Being a vegan in Russia

November 1 is the International Vegan Day. RBTH talked to several vegans: what gives them strength during the cold Russian winter and how is veganism perceived in Russia?

Veganism is the strictest form of vegetarianism, which prohibits the consumption of all animal products. In Russia it is becoming fashionable.

Andrey, 25, gave up meat when he was two years old. It's hard to say how it all began — most likely with an aversion to fish soup in kindergarten. Since then he’s stopped eating meat and fish. Now he is a vegan with some lapses — he eats eggs and yogurt. “Even though it’s becoming a trend, it still raises eyebrows when I say I don't eat meat. “What do you eat then?” people ask.
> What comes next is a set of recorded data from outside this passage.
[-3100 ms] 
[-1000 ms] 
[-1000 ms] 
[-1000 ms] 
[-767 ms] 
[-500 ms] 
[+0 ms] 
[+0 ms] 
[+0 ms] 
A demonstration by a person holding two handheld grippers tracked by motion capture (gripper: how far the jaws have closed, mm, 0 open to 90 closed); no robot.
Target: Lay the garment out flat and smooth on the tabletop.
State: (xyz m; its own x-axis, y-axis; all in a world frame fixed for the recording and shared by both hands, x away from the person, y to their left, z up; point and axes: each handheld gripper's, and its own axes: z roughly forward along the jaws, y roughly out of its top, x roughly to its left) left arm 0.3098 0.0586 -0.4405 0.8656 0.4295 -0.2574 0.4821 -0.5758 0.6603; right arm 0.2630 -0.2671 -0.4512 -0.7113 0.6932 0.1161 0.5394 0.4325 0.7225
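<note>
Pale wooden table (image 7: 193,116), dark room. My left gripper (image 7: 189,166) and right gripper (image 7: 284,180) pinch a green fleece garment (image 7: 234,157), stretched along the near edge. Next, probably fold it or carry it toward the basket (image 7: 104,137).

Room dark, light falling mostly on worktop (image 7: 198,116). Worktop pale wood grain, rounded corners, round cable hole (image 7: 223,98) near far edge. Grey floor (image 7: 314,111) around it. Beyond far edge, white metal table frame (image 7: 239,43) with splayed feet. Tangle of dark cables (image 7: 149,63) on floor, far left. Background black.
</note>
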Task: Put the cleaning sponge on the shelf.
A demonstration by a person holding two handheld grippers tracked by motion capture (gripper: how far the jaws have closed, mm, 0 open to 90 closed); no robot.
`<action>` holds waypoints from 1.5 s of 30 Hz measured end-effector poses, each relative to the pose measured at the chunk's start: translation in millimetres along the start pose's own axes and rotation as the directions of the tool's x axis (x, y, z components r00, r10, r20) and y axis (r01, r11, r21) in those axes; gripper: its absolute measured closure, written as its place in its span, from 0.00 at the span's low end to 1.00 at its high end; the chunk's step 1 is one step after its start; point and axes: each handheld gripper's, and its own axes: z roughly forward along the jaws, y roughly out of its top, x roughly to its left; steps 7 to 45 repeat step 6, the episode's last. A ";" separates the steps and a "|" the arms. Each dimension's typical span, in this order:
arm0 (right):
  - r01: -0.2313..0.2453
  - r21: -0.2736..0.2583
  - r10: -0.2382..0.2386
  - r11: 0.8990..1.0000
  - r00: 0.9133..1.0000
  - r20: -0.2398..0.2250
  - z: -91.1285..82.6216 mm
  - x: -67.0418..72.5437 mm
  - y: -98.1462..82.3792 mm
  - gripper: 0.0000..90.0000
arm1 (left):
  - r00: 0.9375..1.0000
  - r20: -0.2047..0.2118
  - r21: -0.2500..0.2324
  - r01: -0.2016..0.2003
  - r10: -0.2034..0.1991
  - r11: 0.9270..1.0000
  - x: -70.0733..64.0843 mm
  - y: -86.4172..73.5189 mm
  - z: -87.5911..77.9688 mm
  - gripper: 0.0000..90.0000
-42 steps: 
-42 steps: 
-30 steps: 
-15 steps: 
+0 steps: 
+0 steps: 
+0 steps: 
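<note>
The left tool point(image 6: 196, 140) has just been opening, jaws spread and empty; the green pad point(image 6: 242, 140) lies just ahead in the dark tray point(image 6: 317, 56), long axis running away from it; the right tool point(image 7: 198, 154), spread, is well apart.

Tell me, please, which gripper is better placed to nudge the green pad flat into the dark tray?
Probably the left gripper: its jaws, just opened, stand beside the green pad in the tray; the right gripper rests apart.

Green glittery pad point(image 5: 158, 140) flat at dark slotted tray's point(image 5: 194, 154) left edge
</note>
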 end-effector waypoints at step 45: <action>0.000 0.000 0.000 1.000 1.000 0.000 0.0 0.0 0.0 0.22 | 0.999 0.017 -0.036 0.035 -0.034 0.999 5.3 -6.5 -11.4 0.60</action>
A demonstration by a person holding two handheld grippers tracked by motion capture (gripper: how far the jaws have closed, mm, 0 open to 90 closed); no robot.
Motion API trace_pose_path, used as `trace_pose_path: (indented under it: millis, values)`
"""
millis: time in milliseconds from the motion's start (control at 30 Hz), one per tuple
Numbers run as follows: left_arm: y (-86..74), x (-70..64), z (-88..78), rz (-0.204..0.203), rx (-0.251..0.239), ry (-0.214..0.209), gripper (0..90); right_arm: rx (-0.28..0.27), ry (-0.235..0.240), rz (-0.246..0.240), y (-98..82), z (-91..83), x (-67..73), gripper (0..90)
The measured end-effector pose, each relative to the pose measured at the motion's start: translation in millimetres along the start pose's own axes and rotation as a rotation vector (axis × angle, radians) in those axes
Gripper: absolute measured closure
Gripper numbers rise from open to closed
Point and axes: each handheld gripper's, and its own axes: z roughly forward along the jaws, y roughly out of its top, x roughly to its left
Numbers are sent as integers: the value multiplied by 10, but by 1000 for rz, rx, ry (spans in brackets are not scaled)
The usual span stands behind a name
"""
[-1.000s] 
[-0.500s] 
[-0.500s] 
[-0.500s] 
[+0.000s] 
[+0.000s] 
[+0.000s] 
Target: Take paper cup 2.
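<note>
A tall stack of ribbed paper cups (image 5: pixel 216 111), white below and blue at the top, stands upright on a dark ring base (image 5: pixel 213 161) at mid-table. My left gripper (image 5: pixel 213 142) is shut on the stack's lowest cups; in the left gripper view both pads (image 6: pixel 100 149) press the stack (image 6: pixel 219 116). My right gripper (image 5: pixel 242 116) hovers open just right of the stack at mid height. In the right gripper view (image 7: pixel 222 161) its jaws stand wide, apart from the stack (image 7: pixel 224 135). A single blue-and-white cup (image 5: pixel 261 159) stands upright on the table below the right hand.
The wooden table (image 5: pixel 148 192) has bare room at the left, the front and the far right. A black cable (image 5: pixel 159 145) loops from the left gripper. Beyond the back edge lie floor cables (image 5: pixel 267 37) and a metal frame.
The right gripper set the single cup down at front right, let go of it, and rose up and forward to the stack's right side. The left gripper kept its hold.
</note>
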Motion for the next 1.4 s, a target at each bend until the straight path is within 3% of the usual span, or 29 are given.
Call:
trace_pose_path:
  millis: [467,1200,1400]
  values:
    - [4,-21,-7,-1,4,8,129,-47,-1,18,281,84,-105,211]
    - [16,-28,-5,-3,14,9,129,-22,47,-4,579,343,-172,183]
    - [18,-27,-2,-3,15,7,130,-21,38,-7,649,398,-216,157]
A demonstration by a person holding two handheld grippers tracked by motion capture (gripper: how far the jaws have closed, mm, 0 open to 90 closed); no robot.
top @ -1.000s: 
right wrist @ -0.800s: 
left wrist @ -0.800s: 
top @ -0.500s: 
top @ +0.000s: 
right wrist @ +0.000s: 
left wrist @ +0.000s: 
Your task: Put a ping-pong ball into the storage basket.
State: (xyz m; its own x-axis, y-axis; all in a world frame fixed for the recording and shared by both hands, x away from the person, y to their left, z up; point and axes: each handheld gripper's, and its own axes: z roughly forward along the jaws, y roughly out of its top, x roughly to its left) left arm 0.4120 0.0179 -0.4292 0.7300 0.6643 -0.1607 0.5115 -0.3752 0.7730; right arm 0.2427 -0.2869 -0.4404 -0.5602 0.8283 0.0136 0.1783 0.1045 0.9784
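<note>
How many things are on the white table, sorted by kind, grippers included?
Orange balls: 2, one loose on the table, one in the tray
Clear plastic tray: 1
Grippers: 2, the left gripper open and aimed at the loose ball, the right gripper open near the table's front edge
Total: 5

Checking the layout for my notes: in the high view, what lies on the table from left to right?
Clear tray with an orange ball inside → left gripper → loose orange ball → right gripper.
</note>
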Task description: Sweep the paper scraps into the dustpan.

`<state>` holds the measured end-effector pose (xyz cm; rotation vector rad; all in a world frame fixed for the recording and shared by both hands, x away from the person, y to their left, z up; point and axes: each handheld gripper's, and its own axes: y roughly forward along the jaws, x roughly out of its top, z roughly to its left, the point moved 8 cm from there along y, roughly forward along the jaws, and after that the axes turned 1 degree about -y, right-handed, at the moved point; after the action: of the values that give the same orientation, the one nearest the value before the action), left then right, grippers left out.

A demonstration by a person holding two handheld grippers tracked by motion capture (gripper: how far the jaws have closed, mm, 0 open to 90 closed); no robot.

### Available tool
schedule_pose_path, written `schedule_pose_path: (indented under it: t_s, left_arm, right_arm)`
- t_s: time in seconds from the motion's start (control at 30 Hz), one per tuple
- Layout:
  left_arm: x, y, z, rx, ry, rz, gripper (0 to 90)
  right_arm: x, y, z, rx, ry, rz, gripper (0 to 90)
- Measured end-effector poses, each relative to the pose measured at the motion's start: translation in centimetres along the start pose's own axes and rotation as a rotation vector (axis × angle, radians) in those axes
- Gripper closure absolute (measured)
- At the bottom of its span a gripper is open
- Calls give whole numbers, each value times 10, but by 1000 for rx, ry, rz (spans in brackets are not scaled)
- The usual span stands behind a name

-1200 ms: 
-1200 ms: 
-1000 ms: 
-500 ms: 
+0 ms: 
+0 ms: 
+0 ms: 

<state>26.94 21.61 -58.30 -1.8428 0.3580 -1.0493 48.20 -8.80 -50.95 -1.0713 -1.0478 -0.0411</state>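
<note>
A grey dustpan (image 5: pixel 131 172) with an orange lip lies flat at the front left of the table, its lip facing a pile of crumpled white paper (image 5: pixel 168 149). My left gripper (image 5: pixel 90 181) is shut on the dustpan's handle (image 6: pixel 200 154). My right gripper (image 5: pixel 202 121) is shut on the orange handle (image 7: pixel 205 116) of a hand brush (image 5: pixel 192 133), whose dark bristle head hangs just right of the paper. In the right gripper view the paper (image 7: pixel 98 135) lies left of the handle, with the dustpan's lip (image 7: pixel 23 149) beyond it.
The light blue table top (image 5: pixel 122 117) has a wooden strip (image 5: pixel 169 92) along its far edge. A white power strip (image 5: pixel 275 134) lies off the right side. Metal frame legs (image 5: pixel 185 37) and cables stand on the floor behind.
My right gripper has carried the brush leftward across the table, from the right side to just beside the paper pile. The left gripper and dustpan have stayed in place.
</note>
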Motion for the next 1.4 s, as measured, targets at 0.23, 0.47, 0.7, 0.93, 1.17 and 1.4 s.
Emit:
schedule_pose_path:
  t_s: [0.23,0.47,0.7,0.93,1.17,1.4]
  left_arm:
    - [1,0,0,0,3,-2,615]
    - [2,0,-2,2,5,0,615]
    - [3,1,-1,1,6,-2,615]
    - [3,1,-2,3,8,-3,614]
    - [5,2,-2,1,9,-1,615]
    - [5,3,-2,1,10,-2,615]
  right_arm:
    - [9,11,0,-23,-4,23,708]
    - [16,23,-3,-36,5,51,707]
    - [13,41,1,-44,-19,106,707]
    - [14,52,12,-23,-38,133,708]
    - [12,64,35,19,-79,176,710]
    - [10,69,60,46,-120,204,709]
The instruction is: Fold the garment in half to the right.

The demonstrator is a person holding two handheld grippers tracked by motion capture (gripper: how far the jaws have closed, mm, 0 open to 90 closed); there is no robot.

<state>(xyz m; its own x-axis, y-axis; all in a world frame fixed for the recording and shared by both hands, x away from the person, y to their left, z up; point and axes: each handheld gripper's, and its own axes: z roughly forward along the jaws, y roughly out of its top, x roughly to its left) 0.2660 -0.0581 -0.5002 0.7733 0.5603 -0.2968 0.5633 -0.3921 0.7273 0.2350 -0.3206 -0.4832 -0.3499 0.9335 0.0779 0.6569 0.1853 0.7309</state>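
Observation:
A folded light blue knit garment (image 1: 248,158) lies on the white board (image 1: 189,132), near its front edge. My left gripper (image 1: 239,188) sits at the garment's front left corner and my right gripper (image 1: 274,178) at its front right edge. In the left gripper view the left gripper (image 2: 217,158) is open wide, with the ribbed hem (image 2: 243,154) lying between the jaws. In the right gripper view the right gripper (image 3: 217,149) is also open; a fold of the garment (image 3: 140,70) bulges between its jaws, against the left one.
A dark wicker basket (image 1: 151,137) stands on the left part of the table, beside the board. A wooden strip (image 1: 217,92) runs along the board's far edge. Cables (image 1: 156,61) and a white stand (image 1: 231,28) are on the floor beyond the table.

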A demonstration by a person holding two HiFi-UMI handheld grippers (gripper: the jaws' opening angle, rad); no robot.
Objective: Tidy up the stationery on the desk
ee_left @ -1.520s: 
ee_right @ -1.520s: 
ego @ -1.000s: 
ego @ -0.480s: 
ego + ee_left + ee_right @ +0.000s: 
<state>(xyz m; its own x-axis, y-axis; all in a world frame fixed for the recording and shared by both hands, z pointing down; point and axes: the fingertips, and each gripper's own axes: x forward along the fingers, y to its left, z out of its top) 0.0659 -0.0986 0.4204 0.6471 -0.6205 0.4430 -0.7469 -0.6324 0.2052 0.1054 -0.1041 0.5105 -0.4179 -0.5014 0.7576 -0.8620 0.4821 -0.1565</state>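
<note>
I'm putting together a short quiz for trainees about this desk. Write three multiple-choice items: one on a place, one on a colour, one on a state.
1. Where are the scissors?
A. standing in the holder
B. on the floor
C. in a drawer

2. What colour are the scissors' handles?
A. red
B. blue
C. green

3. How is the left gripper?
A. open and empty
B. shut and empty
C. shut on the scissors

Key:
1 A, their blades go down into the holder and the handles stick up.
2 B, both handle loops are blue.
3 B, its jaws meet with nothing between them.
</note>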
Only in Russia you can hear: “Come on, you're a man!” There is a patriarchal prejudice that men need to eat meat and more nutritious food than women, who tend to be more “fragile”.

Even in Moscow there are few restaurants that offer a vegan menu, although this trend has spread simultaneously in the last 10 years with yoga and healthy living in general.

In Russia, veganism is made harder by the climate. It seems easier to be vegan somewhere in the south than in snowy Siberia, where it's hard to subsist on raw vegetables, which are only in season in summer and autumn. How to obtain nutrients in the winter? Doctors in Russia can't come to a consensus. Many believe that it is better to eat foods that are grown where you live or where you were born. You simply absorb and digest them better than something exotic.

Mikhail, 35, has tried both vegetarianism and veganism. Not eating meat gives a feeling of lightness and vivacity, it's easier to sleep. “In the winter you just have to include more nuts and dried fruit in your diet." He adds that he sees no reason to fanatically accumulate proteins as if there was a war or famine.

"If the most “Russian” animal, the bear, can be both a carnivore and a vegetarian, then why can’t man?"